▶ **WHAT IS BEING ASKED**:
Return, exactly as written, every line from the first line of the data below through the line that contains "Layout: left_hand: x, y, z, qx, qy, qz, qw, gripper".

***** DATA PROVIDED

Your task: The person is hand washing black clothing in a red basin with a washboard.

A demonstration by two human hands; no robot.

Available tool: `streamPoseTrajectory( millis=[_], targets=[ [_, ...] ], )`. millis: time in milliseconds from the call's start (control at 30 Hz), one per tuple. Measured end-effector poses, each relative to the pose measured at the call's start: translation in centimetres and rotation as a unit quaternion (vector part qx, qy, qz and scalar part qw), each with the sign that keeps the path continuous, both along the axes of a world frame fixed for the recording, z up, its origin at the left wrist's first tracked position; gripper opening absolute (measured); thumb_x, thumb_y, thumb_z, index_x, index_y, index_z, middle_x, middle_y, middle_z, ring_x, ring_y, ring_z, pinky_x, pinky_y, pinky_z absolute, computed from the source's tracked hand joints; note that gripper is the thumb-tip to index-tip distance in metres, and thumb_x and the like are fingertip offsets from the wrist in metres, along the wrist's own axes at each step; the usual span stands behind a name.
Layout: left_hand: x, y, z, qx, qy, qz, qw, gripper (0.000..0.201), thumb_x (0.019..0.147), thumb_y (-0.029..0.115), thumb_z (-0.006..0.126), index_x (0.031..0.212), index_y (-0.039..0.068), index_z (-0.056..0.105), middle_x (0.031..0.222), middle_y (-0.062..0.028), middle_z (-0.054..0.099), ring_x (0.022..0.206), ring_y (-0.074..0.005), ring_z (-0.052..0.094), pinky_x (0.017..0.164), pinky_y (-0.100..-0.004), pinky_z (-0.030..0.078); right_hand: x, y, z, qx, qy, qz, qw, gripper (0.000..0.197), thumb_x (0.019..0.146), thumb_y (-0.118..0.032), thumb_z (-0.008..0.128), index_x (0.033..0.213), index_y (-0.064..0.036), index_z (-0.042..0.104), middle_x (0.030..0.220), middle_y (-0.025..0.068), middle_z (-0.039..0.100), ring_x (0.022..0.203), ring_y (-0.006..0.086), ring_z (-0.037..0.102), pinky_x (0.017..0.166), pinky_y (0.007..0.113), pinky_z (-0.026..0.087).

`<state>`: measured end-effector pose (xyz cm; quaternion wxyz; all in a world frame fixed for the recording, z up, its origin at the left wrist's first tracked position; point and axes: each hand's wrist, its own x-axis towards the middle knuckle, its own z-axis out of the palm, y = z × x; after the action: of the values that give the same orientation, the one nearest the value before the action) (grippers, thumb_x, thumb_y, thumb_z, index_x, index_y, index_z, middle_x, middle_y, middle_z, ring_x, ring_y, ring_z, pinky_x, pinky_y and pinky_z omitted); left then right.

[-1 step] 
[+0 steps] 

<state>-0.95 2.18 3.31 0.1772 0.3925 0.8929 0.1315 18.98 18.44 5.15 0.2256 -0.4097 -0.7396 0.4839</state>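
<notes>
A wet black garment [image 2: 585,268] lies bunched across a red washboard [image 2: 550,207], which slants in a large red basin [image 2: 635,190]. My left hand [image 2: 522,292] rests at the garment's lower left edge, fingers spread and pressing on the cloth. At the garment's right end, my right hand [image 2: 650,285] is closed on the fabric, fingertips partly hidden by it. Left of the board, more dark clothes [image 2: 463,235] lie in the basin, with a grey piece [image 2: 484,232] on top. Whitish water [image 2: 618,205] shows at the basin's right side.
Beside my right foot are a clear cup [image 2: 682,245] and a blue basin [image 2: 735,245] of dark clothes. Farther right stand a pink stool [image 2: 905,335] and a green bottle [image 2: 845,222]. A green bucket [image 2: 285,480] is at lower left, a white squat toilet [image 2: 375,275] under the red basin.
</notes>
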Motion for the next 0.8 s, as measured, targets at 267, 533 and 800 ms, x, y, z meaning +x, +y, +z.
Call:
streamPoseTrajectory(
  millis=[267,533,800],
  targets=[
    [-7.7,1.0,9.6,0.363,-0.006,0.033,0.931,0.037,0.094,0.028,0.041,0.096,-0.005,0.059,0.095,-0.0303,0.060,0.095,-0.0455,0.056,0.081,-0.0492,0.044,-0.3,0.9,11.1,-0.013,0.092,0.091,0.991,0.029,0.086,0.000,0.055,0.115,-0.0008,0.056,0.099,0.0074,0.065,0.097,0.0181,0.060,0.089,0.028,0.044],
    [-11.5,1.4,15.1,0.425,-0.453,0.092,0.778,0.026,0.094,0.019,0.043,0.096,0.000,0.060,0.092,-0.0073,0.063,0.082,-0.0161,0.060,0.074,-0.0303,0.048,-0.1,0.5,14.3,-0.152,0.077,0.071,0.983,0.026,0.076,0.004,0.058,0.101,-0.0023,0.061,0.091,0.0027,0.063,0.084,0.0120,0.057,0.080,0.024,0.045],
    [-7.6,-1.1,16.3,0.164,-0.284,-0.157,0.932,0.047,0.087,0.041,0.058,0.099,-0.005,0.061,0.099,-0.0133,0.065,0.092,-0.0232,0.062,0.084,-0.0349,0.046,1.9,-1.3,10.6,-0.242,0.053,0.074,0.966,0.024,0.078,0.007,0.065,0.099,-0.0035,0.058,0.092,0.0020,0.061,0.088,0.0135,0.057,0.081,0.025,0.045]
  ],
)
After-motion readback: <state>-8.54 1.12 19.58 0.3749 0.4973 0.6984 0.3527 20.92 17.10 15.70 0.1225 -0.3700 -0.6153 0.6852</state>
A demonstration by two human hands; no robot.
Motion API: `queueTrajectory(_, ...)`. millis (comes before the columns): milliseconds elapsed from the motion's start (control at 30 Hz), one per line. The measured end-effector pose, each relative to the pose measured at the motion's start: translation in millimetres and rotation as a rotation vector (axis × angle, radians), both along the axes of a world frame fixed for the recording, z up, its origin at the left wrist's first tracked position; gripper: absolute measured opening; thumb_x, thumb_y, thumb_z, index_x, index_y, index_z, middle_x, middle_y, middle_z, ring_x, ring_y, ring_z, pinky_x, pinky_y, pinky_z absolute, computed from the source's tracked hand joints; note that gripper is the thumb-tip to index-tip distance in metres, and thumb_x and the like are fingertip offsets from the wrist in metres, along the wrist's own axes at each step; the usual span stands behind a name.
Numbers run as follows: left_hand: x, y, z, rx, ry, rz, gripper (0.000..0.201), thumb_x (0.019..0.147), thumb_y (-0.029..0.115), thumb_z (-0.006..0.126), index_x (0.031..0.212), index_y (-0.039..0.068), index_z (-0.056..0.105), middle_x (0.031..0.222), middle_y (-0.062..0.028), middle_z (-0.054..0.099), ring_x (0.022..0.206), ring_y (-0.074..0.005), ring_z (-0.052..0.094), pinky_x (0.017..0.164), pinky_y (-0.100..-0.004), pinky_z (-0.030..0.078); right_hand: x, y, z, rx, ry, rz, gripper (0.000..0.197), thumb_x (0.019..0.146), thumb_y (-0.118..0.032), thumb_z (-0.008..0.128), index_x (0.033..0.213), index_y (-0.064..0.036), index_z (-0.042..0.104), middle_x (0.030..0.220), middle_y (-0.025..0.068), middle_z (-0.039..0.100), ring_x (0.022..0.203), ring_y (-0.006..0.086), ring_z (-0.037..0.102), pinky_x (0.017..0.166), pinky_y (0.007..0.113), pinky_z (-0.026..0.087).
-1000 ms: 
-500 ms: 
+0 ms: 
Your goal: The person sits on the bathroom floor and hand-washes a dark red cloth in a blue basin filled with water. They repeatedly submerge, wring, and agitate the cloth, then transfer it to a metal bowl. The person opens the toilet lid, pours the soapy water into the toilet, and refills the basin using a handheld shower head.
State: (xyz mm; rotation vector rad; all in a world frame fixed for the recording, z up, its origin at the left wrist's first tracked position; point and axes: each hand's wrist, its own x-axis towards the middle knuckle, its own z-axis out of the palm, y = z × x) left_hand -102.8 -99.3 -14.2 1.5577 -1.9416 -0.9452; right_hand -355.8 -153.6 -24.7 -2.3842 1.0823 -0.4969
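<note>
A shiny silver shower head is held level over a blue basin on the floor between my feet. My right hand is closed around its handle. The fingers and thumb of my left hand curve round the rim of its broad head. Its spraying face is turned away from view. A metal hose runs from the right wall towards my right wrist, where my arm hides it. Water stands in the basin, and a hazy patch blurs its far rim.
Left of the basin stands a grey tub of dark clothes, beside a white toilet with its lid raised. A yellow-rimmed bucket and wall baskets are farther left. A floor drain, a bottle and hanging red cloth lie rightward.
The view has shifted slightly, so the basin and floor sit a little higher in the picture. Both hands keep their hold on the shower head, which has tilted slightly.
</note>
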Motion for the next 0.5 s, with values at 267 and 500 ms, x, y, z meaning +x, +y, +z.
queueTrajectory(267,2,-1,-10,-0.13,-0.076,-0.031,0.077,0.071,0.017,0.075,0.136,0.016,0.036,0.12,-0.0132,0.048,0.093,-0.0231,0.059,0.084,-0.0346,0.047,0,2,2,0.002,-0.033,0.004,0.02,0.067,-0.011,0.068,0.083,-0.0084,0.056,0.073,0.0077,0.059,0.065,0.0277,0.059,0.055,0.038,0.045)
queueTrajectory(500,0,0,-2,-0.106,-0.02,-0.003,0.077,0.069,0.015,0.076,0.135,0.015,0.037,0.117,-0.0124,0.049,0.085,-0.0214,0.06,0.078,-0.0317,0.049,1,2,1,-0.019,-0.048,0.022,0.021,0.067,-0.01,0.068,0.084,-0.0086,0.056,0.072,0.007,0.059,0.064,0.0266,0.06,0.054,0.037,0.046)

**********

▶ **OUTPUT BELOW**:
Your task: The person is hand washing black clothing in a red basin with a washboard.

A demonstration by two human hands; no robot.

Available tool: `streamPoseTrajectory( millis=[_], targets=[ [_, ...] ], )`. millis: time in milliseconds from the call's start (control at 30 Hz), one per tuple. Measured end-effector poses, each relative to the pose measured at the call's start: translation in centimetres and rotation as a unit quaternion (vector part qx, qy, qz and scalar part qw), each with the sign that keeps the path continuous, both along the axes of a world frame fixed for the recording, z up, its origin at the left wrist's first tracked position; gripper opening absolute (measured); thumb_x, thumb_y, thumb_z, index_x, index_y, index_z, middle_x, middle_y, middle_z, ring_x, ring_y, ring_z, pinky_x, pinky_y, pinky_z absolute, computed from the source's tracked hand joints; note that gripper is the thumb-tip to index-tip distance in metres, and thumb_x and the like are fingertip offsets from the wrist in metres, along the wrist's own axes at each step; the usual span stands behind a name.
Layout: left_hand: x, y, z, qx, qy, qz, qw, gripper (0.000..0.201), thumb_x (0.019..0.147), thumb_y (-0.029..0.115), thumb_z (-0.006..0.126), index_x (0.031..0.212), index_y (-0.039..0.068), index_z (-0.056..0.105), middle_x (0.031..0.222), middle_y (-0.062..0.028), middle_z (-0.054..0.099), ring_x (0.022..0.206), ring_y (-0.074..0.005), ring_z (-0.052..0.094), pinky_x (0.017..0.164), pinky_y (-0.100..-0.004), pinky_z (-0.030..0.078); right_hand: x, y, z, qx, qy, qz, qw, gripper (0.000..0.197), thumb_x (0.019..0.146), thumb_y (-0.118..0.032), thumb_z (-0.008..0.128), index_x (0.033..0.213), index_y (-0.064..0.036), index_z (-0.042..0.104), middle_x (0.030..0.220), middle_y (-0.025..0.068), middle_z (-0.039..0.100), ring_x (0.022..0.203), ring_y (-0.006..0.086), ring_z (-0.037..0.102), pinky_x (0.017..0.166), pinky_y (0.007..0.113), pinky_z (-0.026..0.087).

Besides the given answer, there is nothing more to add.